Non-autotrophic carbon fixation has also been described during growth of tobacco callus cultured in dark under shoot-forming and non-shoot forming conditions. Malate derived from dark fixation of CO2 plays differing roles in the two conditions. In the non- shoot formation state it acts chiefly as an osmotic solute regulating partly cell expansion between successive cell divisions while in shoot forming state malate provides NADPH for the reductive biosynthesis.

The role of dark CO2 fixation in regulating the fibers development in cotton ovules has also been described recently.

In developing fruits and seeds of Phaseolus similar observations are made. In summary seeds in this bean species also possess a dark fixation system of CO2. Indeed all the above mentioned systems develop in the perpetual low light intensity or dark. The relatively high activity of PEP- carboxylase found in these systems suggests that recycling of respired CO2 could occur in them at the site of origin.
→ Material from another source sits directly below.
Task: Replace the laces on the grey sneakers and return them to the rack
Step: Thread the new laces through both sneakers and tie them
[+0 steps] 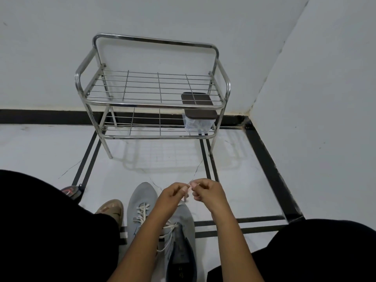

In summary PEP-carboxylase, which indicates dark fixation of CO2 and is usually considered to be associated with CAM and C4 systems, is also a predominant attribute of the developing systems of many C3 plants. In the C3 plants PEP-carboxylase activity is maximal during the developing stages when the rate of respiration is very high. Such a system facilitating dark CO2 fixation helps in the accumulation and generation of malate and also provides the reducing power.

Calmodulin:

In 1980 Cheung and others reported the discovery of calmodulin—a calcium-binding protein that could modulate the activity of key regulatory enzymes in plants and animals. Subsequently two plant proteins, NAD kinase, and a plasma membrane calcium pump or Ca2+-ATPase were shown to be regulated by calmodulin and also phytochrome.

Then a working hypothesis of the Ca2+ action became apparent which included the following transduction sequence: first, photoactivation of phytochrome; second, an increase in cytosolic Ca2+; and third, activation of calmodulin and/or other calcium-binding modulator proteins, and lastly activation of cAMP-dependent enzymes. Following the type of enzyme(s) activation, several kinds of pleiotropic effects follow.